A Primer on Interaction Effects
in Multiple Linear Regression
quantpsy.org
© 2010-2014,
Kristopher J. Preacher

A primer on interaction effects in multiple linear regression
Kristopher J. Preacher (Vanderbilt University)

This primer is divided into 6 sections:

  1. Two-way interaction effects in MLR
  2. Regions of significance
  3. Plotting and probing higher order interactions
  4. Centering variables
  5. Cautions regarding interactions in standardized regression
  6. References

Two-Way Interaction Effects in MLR

An interaction occurs when the magnitude of the effect of one independent variable (X) on a dependent variable (Y) varies as a function of a second independent variable (Z). This is also known as a moderation effect, although some have more strict criteria for moderation effects than for interactions. Interactions occur potentially in situations involving univariate analysis of variance and covariance (ANOVA and ANCOVA), multivariate analysis of variance and covariance (MANOVA and MANCOVA), multiple linear regression (MLR), logistic regression, path analysis, and covariance structure modeling. This primer is concerned with interactions as they occur in MLR. ANOVA and ANCOVA models are special cases of MLR in which one or more predictors are nominal or ordinal "factors." It is straightforward to estimate such models in the MLR framework, but the accompanying web pages were designed for use with interactions among two or three continuous and/or dichotomous predictor variables only.

2-way Interactions

The regression equation used to assess the predictive effect of two independent variables (X and Z) on Y is:

  Y = b0 + b1(X) + b2(Z) + e

The regression equation used to analyze and interpret a 2-way interaction is:

  Y = b0 + b1(X) + b2(Z) + b3(XZ) + e

...where the last term (XZ) is simply the product of the first two. b3 can be interpreted as the amount of change in the slope of the regression of Y on X when Z changes by one unit.

Assuming a significant interaction effect has been obtained, examine the unstandardized regression coefficients and construct a prediction equation from them. For example, the coefficients obtained in an analysis conducted by Aiken and West (1991, p. 11, uncentered data) are:

  ^
  Y = 90.15 - 24.68(X) - 9.33(Z) + 2.58(XZ)

To make things easier, it makes sense to reconceptualize these equations in terms of one predictor, thus:

  ^
  Y = (b1 + b3Z)X + (b0 + b2(Z))
     = (-24.68 + 2.58(Z))X + (90.15 - 9.33(Z))

This arrangement makes it clear that we are interested in the regression of Y on X at particular values of Z. The (b0 + b2(Z)) term is called the simple intercept because it operates as the intercept for the equation describing Y as a linear function of X. The (b1 + b3(Z)) term is called the simple slope.
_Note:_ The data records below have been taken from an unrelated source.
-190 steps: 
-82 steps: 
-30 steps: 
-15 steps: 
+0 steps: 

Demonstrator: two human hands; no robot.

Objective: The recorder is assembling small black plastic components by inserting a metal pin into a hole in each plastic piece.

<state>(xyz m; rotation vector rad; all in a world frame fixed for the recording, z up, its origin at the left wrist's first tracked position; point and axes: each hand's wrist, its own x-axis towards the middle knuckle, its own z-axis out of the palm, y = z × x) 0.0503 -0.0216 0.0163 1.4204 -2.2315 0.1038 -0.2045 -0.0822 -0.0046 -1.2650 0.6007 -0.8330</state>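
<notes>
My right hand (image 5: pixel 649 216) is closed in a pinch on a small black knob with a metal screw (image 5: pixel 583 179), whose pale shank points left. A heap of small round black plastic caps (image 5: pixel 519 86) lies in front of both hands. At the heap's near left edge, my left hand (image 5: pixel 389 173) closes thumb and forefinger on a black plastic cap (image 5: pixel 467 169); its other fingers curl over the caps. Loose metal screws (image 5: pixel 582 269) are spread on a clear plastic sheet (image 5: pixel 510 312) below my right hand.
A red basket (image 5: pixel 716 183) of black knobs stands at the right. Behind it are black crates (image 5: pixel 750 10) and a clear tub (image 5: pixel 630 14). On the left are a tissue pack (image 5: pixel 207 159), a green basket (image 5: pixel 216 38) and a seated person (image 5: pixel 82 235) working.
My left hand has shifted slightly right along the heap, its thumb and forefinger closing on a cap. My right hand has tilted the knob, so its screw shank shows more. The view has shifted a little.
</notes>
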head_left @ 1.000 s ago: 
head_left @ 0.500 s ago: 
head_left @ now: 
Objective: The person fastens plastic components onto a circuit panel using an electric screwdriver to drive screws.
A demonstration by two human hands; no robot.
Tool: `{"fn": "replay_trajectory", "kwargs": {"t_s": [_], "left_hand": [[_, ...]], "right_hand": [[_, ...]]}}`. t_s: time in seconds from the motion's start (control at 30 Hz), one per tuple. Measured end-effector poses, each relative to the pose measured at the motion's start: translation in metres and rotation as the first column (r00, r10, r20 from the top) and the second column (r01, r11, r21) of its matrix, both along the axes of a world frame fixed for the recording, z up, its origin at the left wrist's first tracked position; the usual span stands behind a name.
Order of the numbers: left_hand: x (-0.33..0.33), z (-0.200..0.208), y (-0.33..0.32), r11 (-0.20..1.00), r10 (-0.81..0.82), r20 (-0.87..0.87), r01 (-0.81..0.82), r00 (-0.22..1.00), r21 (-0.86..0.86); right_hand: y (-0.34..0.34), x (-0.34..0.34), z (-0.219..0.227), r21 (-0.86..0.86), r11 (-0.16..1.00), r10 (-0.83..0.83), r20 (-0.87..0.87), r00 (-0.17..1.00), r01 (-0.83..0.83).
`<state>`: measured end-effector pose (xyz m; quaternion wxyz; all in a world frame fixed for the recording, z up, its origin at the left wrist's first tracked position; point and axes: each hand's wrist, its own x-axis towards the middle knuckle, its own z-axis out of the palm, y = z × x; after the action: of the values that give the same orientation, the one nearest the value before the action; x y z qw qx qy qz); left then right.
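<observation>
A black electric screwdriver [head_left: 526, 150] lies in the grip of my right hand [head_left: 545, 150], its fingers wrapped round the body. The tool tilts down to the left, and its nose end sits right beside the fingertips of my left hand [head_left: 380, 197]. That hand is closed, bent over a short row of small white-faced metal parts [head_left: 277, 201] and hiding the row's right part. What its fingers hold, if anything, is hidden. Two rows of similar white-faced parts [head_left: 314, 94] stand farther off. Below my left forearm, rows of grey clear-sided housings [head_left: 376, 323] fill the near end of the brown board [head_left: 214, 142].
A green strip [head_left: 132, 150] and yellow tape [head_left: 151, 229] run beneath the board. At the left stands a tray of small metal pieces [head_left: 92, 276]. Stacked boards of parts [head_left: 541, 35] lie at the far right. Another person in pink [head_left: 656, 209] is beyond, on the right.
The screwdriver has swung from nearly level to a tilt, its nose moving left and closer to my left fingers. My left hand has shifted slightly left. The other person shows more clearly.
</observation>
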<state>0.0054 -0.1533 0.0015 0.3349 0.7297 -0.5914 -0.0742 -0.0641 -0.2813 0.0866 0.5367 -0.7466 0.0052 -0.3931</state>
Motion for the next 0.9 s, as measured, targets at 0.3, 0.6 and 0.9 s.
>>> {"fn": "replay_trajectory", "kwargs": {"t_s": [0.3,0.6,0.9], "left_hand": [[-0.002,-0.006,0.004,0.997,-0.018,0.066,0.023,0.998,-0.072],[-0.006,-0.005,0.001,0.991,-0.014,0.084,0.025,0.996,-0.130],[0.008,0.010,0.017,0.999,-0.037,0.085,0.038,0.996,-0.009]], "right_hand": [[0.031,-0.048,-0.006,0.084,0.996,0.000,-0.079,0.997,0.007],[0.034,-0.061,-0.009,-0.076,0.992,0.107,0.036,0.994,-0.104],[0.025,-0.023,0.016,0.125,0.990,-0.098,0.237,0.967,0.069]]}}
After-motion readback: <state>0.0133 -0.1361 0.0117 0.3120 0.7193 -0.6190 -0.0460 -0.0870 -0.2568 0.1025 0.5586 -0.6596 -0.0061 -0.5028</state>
To examine the interaction, we must choose particular values of Z at which to compute simple slopes. We are free to choose any values for Z we want, but it is usually sensible to stay within the observed range of Z. For example, researchers commonly choose the mean of Z, one standard deviation below the mean, and one standard deviation above the mean if Z is continuous (if Z is dichotomous, these values correspond to the only two possible values of Z). We are not restricted to using plus or minus one standard deviation about the mean of Z - we could use any values we wish, perhaps corresponding to meaningful ranges on the scale (such as 0 and 1 for female and male) or to clinical cutoff points (such as 16 and 10 for major depression and dysthymia, respectively, on the Beck Depression Inventory). Insert the values for Z into the prediction equation, obtain equations for three lines, and then plot the lines. In this example:

  MEAN of Z = 10.0
  STDEV of Z = 2.2
  Zlow = 7.8
  Zmid = 10.0
  Zhigh = 12.2

So...

  Zlow line:
    = (-24.68 + 2.58(7.8))X + (90.15 - 9.33(7.8))
    = -4.556(X) + 17.376

  Zmid line:
    = (-24.68 + 2.58(10.0))X + (90.15 - 9.33(10.0))
    = 1.12(X) - 3.15

  Zhigh line:
    = (-24.68 + 2.58(12.2))X + (90.15 - 9.33(12.2))
    = 6.796(X) - 23.676

We can choose any two meaningful values for X to anchor the lines (for example, the minimum and maximum observed values), and then plot them using any plotting software (e.g., Excel or Sigma Plot). We chose values of 4.05 and 5.95 for X to stay consistent with the example in Aiken and West (1991, p. 15) (only two values are necessary because two points define a line). Each of the lines in the plot corresponds to a chosen level of Z.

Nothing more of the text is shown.